We conclude, however, that the 12-year term of incarceration imposed on the count of burglary in the first degree is unduly harsh and severe. Before indictment, defendant was offered the opportunity to plead to a charge for which probation was a sentencing option. After indictment, she was offered the opportunity to plead guilty to the charges with a sentence promise of five years. At the time of the latter offer, all of the relevant facts were known to the court, including those related to defendant's history of mental illness. The victims of the offenses were defendant's parents, and they opposed a lengthy prison sentence, contending that she needed treatment not incarceration. Indeed, defendant's mother stated at sentencing that her daughter needed mental health treatment and that "jail [was] not the answer."

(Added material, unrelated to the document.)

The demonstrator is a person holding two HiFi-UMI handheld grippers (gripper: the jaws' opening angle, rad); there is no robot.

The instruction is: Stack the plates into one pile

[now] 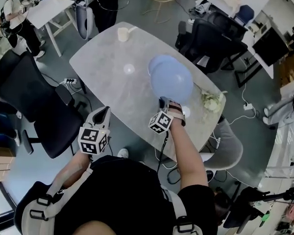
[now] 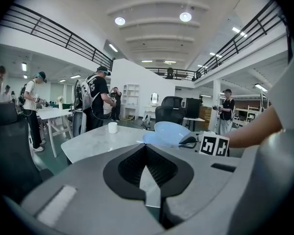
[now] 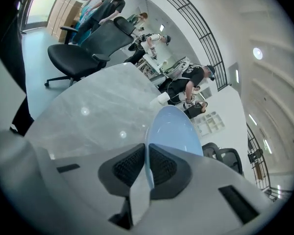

Moreover, all of defendant's prior convictions, none of which were felonies, were committed within three years of these offenses and only after defendant began to suffer from significant mental health issues. Under the circumstances of this case, where no new facts were set forth during the nonjury trial and the victims were opposed to incarceration, we conclude that the sentence on the burglary count should be reduced to a determinate term of incarceration of five years, and we therefore modify the judgment accordingly. Inasmuch as defendant did not address the sentences imposed on the remaining counts, we likewise do not address them.

We note, however, that the certificate of conviction must be amended to reflect that the sentence imposed on the count of criminal possession of a weapon in the third degree (Penal Law § 265.02 [1]) was an indeterminate term of incarceration of 2⅓ to 7 years. In both the certificate of conviction and the original uniform sentence and commitment form, the term is stated to be 2½ to 7 years, which is an illegal sentence (see § 70.00 [2] [d]; [3] [b]). At sentencing, the court pronounced a sentence of 2⅓ to 7 years and, when alerted to the error on the sentence and commitment form, the court issued an amended uniform sentence and commitment form. It did not, however, issue an amended certificate of conviction. The certificate of conviction must therefore be amended accordingly (see People v Correa, 145 AD3d 1640, 1641 [4th Dept 2016]; People v Owens, 51 AD3d 1369, 1372-1373 [4th Dept 2008], lv denied 11 NY3d 740 [2008]; cf. People v Fish, 61 AD3d 1355, 1355 [4th Dept 2009], lv denied 12 NY3d 915 [2009]). In addition, the certificate of conviction erroneously states the year of conviction as 2017 instead of 2016. The certificate of conviction must also be amended to correct that clerical error.